____ Given information

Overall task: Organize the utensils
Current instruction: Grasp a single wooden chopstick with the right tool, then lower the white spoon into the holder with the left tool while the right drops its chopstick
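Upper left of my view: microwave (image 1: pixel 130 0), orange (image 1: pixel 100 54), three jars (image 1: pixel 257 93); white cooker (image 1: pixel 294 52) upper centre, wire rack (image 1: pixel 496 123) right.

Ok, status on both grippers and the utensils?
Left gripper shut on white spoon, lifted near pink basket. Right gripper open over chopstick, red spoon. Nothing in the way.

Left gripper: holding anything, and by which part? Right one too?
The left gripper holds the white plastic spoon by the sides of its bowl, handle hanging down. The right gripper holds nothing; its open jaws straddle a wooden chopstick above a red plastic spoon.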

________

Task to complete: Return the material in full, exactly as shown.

Expected answer:
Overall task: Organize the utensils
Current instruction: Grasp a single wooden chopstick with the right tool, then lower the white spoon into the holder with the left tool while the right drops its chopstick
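Upper left of my view: microwave (image 1: pixel 130 0), orange (image 1: pixel 100 54), three jars (image 1: pixel 257 93); white cooker (image 1: pixel 294 52) upper centre, wire rack (image 1: pixel 496 123) right.

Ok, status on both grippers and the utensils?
Left gripper shut on white spoon, lifted near pink basket. Right gripper open over chopstick, red spoon. Nothing in the way.

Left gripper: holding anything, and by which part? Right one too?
The left gripper holds the white plastic spoon by the sides of its bowl, handle hanging down. The right gripper holds nothing; its open jaws straddle a wooden chopstick above a red plastic spoon.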

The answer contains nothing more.